- TASK
Copy each line below in which the string "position" occurs.
....
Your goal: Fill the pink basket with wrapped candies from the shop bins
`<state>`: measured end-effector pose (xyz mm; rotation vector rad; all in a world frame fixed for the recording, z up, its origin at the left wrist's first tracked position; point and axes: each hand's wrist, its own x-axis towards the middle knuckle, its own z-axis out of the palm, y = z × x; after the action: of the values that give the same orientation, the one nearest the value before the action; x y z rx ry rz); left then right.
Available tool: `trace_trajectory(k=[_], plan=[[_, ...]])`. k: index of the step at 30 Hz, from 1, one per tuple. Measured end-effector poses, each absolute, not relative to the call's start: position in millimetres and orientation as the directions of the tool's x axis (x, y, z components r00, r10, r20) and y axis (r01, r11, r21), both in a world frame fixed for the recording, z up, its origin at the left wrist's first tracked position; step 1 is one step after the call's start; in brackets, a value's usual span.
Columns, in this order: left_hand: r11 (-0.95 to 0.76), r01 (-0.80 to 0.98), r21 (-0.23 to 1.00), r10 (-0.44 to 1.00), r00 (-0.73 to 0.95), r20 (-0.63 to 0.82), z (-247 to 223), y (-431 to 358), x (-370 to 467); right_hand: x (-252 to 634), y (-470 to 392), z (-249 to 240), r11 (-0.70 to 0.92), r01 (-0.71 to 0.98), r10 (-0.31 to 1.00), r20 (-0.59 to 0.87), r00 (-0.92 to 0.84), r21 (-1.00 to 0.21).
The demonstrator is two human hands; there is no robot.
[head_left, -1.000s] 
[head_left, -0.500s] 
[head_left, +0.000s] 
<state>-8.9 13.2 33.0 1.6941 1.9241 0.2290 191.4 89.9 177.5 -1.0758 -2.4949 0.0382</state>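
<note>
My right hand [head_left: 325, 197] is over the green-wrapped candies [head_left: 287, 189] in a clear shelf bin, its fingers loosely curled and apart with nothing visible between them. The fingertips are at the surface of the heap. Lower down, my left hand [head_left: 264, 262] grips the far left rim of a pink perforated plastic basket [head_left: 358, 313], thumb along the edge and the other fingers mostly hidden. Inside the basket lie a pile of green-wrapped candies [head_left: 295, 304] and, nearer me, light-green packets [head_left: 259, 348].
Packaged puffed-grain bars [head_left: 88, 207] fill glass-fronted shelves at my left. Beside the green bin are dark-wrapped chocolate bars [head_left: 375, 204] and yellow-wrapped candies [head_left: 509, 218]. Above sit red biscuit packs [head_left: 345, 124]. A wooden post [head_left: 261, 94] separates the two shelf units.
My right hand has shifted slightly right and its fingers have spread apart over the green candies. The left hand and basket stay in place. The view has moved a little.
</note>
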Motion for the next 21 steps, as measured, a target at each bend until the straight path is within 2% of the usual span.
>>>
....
- TASK ANSWER
`<state>`: measured end-effector pose (xyz mm; rotation vector rad; all in a world frame fixed for the recording, z up, its origin at the left wrist's first tracked position; point and axes: each hand's wrist, its own x-axis towards the middle knuckle, its own z-axis out of the palm, y = z × x; after the action: of the values that give the same orientation, the one nearest the value before the action; x y z rx ry rz); left then right.
Available tool: `trace_trajectory(k=[_], plan=[[_, ...]])`. k: index of the step at 30 Hz, from 1, one per tuple. Measured end-effector poses, each absolute, not relative to the call's start: position in millimetres and orientation as the directions of the tool's x axis (x, y, z components r00, r10, r20) and y axis (r01, r11, r21), both in a world frame fixed for the recording, z up, its origin at the left wrist's first tracked position; step 1 is one step after the call's start; in brackets, a value's usual span.

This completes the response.